Allergic sensitization diagnosis

Allergen specific IgEs were detected by ImmunoCAP™ Rapid (Thermo Fisher Scientific, Uppsala, Sweden), according to the manufacturer’s instructions. The ImmunoCAP is a miniaturized immunoassay platform (multiple allergen components immobilized on a slide) that is used to assess the presence of multiple antibodies in a single blood test. ImmunoCAP Rapid is a lateral flow test which means that the whole blood sample is applied to the sample well and the separated plasma portion flows onto the test strips. IgE antibodies present in the sample bind to the relevant area on the strip representing an allergen. The developer solution is then applied and it releases the dried gold-anti-IgE conjugate. The conjugate forms a complex with the already bound IgE antibodies.
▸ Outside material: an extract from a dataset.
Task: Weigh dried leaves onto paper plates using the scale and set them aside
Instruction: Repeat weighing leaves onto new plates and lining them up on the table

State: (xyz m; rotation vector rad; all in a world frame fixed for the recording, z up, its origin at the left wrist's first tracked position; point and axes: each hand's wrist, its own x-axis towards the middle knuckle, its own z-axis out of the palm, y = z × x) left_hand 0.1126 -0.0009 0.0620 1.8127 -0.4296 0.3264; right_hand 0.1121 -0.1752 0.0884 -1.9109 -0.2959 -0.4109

When the reaction takes place, there is a visible pink-red line in the Test window, representing positive test result. ImmunoCAP Rapid system tests a mix of representative inhalant allergens such as birch, timothy grass, mugwort, house dust mite (D. pteronyssinus), cat, dog, cockroach, olive (pollen), wall pellitory and mold (A. alternata).

Statistical analysis

Statistical analyses were performed with GraphPad Prism version 9.0.0 (GraphPad Software, La Jolla, CA, USA). The Fisher’s exact test (if n < 5) or Chi square test was used to test the dependence between clinicopathological descriptive features and presence of IgE against selected airborne allergens. Survival analysis was performed by log-rank test comparison. p-value < 0.05 was considered significant.

Ethical approval

All procedures performed in studies involving human participants were in accordance with the ethical standards of the institutional and/or national research committee and with the 1964 Helsinki declaration and its later amendments or comparable ethical standards. Informed consent was obtained from all individual participants included in the study. Ethics Committee Approvals: 2015/1650-31/2, 2019-03518 and 2021-01265.